Only lines with the string "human" should be returned from the data below.

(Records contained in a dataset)
◇ ◇ ◇
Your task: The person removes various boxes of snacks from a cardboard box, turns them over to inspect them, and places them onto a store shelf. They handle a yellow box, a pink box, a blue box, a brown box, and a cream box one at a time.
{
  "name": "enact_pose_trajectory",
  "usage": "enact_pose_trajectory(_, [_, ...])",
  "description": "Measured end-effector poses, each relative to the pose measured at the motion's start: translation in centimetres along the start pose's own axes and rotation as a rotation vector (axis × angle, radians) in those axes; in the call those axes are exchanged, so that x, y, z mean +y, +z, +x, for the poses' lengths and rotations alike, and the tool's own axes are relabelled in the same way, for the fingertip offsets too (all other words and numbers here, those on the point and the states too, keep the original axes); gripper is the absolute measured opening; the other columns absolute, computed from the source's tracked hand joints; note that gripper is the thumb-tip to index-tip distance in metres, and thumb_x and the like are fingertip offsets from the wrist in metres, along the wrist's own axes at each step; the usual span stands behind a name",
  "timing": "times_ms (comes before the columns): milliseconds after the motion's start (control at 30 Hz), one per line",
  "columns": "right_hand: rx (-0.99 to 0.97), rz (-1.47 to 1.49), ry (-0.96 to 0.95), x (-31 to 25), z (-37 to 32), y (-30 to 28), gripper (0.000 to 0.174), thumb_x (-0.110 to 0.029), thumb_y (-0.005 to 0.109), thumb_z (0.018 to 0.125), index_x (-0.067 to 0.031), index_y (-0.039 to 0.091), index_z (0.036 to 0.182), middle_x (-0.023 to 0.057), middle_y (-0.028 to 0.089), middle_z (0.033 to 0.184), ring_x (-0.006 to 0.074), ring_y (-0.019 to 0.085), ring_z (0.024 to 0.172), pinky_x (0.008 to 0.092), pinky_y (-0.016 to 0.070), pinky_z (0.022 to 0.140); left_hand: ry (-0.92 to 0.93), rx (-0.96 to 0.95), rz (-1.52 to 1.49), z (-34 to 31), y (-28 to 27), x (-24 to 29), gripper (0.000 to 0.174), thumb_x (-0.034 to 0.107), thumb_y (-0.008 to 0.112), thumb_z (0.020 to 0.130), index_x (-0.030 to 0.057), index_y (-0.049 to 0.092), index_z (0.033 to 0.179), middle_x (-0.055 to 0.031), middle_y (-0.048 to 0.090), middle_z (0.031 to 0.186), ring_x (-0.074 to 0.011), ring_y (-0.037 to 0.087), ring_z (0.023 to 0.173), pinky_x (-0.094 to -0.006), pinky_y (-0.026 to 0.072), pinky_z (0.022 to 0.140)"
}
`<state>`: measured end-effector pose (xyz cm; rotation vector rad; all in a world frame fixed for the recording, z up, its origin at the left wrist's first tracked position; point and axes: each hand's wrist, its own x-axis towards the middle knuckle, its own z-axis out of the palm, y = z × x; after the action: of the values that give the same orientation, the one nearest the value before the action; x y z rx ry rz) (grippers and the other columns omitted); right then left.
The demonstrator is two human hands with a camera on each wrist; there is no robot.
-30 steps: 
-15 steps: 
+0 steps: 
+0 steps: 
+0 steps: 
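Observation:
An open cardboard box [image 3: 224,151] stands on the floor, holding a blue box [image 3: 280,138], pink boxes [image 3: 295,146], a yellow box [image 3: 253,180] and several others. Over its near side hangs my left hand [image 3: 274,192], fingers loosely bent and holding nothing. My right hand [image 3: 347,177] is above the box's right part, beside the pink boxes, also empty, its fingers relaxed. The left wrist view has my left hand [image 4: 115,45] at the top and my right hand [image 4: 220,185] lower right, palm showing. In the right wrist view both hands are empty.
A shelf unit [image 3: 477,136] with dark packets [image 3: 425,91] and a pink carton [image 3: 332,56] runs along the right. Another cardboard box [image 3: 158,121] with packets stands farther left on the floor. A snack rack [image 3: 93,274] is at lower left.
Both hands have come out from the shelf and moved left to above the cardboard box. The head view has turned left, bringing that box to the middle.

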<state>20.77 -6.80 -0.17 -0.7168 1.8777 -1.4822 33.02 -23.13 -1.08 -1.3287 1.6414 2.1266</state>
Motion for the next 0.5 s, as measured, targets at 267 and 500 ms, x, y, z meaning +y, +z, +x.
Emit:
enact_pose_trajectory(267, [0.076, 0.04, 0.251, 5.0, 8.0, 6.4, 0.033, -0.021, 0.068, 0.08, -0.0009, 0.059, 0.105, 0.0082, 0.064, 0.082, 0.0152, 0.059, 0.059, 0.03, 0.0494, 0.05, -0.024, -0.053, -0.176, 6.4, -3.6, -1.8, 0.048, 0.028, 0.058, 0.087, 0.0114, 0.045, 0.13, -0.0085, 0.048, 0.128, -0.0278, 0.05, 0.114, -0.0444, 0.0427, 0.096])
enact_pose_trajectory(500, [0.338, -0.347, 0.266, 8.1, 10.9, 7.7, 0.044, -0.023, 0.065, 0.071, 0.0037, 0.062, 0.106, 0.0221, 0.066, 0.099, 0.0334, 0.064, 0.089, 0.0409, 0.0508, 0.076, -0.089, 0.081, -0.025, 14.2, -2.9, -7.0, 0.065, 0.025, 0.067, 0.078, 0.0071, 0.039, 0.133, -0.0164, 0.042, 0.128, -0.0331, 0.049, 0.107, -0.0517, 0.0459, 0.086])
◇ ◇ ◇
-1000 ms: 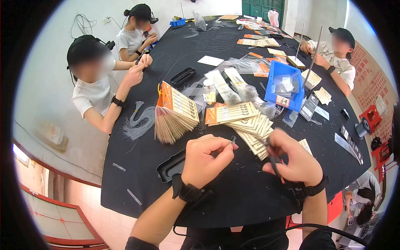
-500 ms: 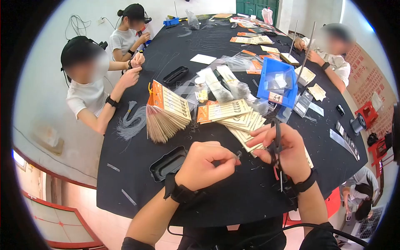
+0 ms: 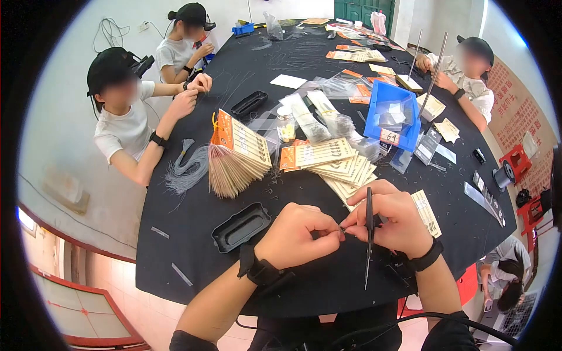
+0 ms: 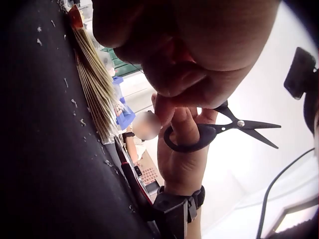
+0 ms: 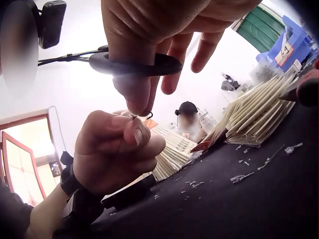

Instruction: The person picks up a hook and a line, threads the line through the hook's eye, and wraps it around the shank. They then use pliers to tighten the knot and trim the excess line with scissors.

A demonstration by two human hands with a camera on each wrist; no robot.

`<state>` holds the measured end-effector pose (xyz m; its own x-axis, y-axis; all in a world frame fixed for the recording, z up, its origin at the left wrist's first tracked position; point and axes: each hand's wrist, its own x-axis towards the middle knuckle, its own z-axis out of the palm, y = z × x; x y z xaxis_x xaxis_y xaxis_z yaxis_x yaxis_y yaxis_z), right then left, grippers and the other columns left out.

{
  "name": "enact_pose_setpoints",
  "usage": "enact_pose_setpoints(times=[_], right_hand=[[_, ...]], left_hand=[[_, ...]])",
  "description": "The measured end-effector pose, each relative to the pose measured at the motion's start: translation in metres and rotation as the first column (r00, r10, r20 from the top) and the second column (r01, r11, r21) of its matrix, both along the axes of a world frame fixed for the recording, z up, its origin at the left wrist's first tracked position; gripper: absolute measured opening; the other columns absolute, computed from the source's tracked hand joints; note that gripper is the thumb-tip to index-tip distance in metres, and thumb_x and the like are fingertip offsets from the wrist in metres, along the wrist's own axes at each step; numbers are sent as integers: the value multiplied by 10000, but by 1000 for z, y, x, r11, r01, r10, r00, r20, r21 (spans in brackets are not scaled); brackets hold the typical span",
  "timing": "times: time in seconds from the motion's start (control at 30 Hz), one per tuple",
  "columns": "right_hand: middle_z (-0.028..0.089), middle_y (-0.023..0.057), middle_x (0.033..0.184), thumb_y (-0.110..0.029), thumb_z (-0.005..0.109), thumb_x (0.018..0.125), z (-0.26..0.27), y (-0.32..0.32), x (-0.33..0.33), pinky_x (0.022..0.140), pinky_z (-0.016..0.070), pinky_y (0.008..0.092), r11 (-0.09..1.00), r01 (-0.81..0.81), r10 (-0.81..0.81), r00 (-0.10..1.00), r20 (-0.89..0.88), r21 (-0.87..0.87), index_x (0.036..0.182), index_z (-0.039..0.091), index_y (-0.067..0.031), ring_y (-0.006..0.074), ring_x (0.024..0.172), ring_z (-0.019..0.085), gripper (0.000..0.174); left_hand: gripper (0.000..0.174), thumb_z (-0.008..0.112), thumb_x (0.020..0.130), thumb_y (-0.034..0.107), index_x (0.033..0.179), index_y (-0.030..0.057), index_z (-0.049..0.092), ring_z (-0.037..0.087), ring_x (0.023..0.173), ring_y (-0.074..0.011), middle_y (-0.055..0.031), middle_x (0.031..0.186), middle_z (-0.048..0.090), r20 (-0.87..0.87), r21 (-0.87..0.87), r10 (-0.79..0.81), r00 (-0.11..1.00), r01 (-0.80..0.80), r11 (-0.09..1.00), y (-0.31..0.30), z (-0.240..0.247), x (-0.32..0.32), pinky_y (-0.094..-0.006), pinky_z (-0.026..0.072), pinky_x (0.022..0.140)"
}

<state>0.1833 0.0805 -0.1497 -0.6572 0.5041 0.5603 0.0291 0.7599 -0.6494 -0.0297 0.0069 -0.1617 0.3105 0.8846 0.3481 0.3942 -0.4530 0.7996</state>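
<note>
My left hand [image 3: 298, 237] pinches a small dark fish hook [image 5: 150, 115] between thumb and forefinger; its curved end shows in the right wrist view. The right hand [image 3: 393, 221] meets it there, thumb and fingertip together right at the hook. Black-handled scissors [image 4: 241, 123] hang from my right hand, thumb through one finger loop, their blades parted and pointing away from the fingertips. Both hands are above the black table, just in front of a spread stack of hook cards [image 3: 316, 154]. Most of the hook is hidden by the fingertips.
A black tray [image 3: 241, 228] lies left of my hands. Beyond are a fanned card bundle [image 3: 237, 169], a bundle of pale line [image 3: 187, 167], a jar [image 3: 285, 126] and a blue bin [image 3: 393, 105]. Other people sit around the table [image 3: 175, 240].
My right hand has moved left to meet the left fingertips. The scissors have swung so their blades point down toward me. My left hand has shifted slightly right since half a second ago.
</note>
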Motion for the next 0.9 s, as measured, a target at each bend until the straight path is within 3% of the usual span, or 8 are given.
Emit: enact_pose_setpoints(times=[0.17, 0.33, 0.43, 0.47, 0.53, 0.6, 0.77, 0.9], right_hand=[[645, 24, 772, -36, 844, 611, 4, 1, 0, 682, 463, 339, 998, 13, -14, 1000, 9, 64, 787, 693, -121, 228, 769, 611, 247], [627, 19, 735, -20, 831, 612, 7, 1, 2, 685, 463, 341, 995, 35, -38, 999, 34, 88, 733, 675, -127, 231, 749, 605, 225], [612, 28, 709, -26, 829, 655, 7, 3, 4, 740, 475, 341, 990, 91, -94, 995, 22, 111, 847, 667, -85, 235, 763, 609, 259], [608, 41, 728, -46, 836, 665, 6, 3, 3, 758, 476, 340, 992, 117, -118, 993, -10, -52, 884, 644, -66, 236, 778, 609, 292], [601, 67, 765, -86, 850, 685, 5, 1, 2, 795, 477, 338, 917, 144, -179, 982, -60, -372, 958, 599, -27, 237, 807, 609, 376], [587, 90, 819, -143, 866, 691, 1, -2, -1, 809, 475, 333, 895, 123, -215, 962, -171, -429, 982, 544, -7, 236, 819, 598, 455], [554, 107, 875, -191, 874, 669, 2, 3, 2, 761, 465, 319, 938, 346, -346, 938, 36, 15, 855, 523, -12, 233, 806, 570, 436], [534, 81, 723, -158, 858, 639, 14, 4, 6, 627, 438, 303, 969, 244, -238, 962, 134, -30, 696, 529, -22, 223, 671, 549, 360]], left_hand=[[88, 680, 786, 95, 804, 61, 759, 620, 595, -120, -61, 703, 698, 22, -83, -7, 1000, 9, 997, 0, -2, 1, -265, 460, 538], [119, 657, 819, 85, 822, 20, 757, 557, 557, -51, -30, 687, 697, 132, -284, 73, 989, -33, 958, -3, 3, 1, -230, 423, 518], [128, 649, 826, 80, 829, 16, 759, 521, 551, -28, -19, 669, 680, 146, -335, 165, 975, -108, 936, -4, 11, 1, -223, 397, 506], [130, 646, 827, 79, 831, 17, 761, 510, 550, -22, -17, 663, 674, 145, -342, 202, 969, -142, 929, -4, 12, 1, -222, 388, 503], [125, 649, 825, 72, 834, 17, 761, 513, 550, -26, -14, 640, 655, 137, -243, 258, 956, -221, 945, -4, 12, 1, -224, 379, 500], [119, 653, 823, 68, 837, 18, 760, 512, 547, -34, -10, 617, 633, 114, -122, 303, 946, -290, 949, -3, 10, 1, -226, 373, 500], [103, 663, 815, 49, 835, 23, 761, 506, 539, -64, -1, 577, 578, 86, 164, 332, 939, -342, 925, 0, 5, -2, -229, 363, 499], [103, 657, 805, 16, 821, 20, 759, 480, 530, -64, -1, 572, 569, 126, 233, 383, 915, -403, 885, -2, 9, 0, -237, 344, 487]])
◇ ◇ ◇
▸ **Result below**:
The demonstrator is two human hands with a camera on each wrist; there is no robot.
A demonstration by two human hands with a camera on each wrist; no robot.

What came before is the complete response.